> [Exercise description]: Copy every line from the records below that carries the word "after".

> [Collected data]:

-.-.-

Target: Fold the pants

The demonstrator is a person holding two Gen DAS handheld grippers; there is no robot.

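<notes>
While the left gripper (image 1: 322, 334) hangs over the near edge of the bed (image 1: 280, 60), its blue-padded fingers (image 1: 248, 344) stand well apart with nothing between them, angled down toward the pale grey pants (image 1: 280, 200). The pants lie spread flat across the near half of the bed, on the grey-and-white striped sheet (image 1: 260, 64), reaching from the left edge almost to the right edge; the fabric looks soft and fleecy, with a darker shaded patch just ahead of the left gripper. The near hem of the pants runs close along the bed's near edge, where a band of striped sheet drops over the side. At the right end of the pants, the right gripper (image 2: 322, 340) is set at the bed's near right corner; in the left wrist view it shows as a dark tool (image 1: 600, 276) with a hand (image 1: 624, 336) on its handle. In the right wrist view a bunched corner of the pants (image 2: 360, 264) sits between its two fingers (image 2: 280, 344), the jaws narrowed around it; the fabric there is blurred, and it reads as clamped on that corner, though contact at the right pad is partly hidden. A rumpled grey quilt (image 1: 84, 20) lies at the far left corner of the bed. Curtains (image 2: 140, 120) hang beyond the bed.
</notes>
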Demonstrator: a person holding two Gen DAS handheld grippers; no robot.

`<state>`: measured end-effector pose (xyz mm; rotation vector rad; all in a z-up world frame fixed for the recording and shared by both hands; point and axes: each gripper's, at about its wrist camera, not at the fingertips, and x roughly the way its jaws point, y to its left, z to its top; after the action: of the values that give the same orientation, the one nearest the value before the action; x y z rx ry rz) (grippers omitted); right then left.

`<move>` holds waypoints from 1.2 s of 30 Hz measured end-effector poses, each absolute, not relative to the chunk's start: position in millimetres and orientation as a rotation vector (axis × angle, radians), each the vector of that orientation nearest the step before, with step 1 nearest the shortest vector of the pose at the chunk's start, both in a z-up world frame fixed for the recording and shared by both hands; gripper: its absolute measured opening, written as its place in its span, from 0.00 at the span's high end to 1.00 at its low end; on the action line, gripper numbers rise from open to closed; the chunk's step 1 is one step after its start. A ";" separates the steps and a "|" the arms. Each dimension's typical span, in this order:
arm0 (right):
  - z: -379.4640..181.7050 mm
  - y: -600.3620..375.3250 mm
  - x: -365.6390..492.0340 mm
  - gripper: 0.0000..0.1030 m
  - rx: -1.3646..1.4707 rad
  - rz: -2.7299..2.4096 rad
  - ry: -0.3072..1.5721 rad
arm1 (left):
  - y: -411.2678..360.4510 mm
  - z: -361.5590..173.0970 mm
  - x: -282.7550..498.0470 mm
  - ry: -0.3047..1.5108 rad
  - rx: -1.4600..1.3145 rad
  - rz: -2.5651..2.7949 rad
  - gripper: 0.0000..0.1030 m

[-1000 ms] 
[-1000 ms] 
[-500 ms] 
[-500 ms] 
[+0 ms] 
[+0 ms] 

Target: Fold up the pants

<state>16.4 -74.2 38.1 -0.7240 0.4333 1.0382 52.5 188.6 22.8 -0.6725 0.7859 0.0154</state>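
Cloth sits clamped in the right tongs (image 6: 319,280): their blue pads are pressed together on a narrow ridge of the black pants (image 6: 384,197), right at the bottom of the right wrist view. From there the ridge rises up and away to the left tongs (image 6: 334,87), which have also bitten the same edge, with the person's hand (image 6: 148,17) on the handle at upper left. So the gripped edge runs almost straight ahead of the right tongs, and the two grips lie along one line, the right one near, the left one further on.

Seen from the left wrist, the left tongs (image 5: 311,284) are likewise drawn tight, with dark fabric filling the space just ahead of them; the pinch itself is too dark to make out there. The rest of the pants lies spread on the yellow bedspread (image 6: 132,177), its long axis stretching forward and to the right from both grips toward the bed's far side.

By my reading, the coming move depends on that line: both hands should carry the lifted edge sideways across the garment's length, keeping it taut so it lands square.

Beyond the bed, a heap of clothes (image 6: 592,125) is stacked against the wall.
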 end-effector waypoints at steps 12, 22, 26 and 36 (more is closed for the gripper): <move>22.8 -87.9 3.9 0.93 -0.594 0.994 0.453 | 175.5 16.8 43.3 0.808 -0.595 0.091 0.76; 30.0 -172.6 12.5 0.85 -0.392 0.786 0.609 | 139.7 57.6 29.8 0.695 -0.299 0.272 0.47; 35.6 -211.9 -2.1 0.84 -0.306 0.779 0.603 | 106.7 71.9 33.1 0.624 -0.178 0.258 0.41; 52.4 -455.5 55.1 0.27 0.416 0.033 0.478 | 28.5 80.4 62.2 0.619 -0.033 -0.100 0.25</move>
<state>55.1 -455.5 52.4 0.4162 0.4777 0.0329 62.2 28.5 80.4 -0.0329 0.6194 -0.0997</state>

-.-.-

> [Exercise answer]:
`<state>`: measured end-effector pose (xyz mm; rotation vector rad; all in a z-up world frame fixed for the recording and shared by both hands; point and axes: each gripper's, at about its wrist camera, not at the fingertips, and x roughly the way its jaws point, y to its left, z to its top; after the action: of the values that give the same orientation, the one nearest the value before the action; x y z rx ry rz) (grippers omitted); right then left.
`<move>` holds waypoints from 1.2 s of 30 Hz measured end-effector poses, each absolute, not relative to the chunk's start: position in millimetres and orientation as a rotation vector (axis × angle, radians), each the vector of that orientation nearest the step before, with step 1 nearest the shortest vector of the pose at the chunk's start, both in a z-up world frame fixed for the recording and shared by both hands; gripper: its absolute measured opening, written as its place in its span, from 0.00 at the span's high end to 1.00 at its low end; on the action line, gripper numbers rise from open to closed; the chunk's step 1 is one step after its start. A ";" separates the steps and a "|" the arms. Each dimension's typical span, in this order:

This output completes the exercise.